My Journey Through Burnout as a Team Leader
A few years later, I found my way into a large fitness center, where I worked as a wellness masseuse, fitness, and personal trainer. After some time, I led the wellness department, investing much time and effort into expanding the team from five members with low bookings to fifteen with fully booked schedules. Unfortunately, one day I reached my limit—I could no longer sleep, was irritable, and had no energy left. Only when my doctor prescribed a two-week sick leave was I finally forced to take care of myself. During this time, I had an introductory Tantra massage course scheduled, which I had booked and paid for months earlier. So, I went, thinking it might aid my recovery. The experiences I had during this course were both painful and deeply enriching. During a yoni massage, suppressed memories of past assaults and rape surfaced. I cried and hyperventilated in front of an entire classroom full of people I had just met. I returned home ashamed and sad. Shortly afterward, I had my first appointment with my psychologist. We began working through my life story, and I was diagnosed with burnout and depression.
Four Years of Intensive Trauma Healing
Perhaps the most intense question my psychologist asked me was: Do you love yourself? I could not answer. I had no self-love and struggled to set boundaries. Due to my narcissistic upbringing, I had also experienced many toxic relationships and never learned self-love. My psychologist noticed that my mood became darker and more depressive as more of my trauma resurfaced—memories I had suppressed for so long. Thus, I began incorporating additional valuable therapies alongside our sessions. However, what helped me the most were the many Tantra massage courses exclusively for women. Here, the deeply buried trauma within my body finally began to heal.

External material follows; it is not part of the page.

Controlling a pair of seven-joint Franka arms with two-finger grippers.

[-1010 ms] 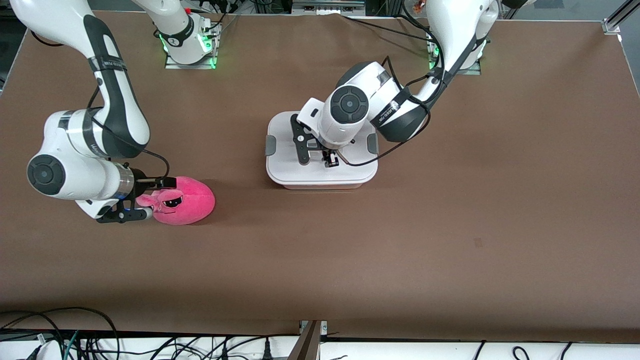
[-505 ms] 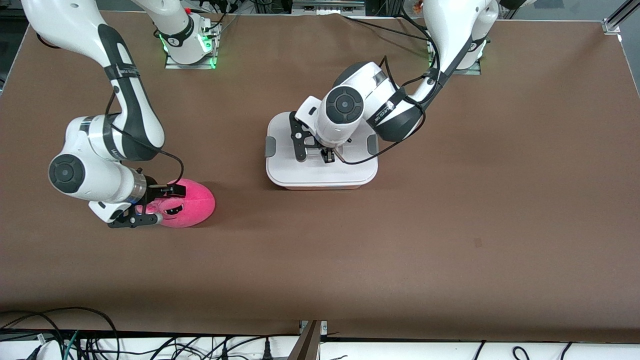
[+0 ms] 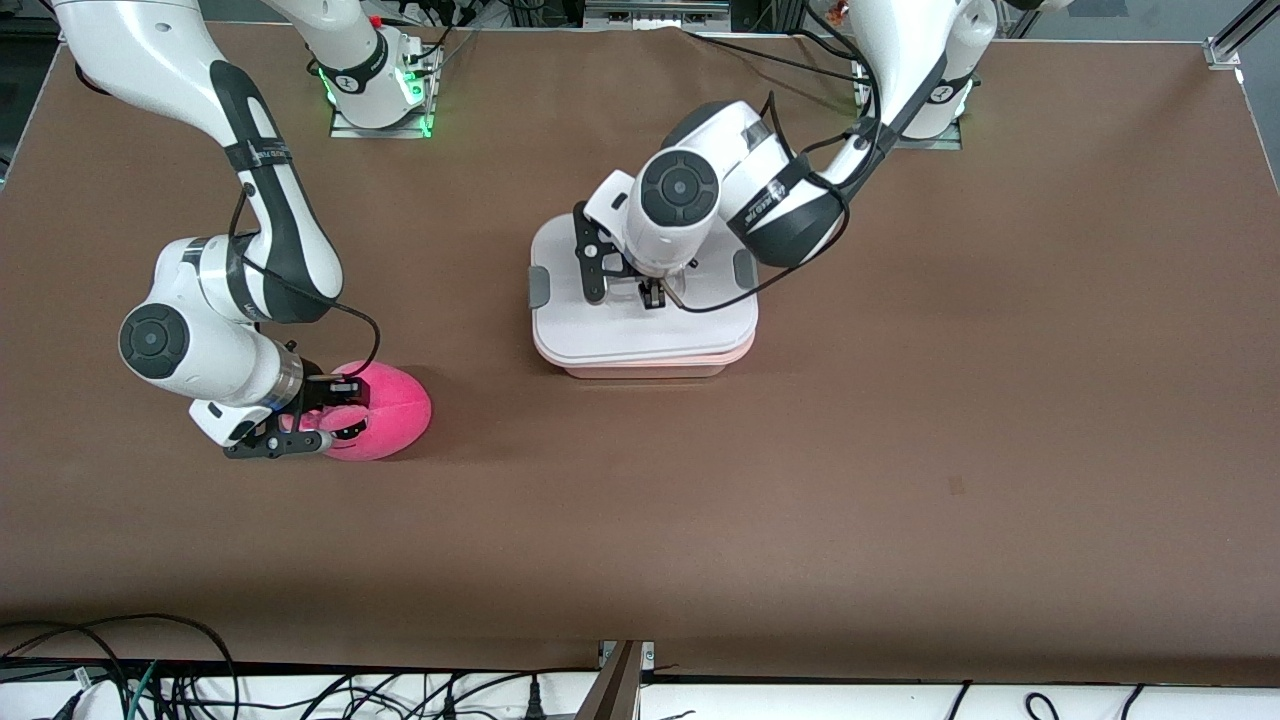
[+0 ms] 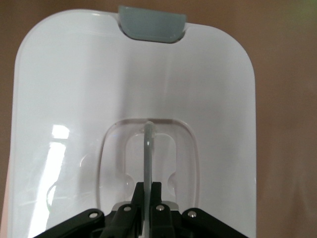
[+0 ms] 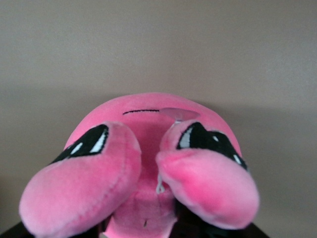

Experiencing trauma and surviving traumatic situations is a unique process that helps one understand how the brain works and how the body reacts. To truly heal trauma, one must confront the deeply hidden and often painful parts of oneself. I spent four years intensely processing my painful traumas and my deeply wounded soul to heal. Through this journey, I gained strong self-confidence, self-love, and deep trust in life. Today, I live a peaceful life, have found my soul family, and have turned my calling into my profession.
I love giving Tantra massages—this mindful art of touch can be a clarifying, often reconciliatory way to build a new and beautiful connection with one’s body and oneself, igniting self-love. I gently guide you in rediscovering your body in a safe space and deepening your connection with yourself.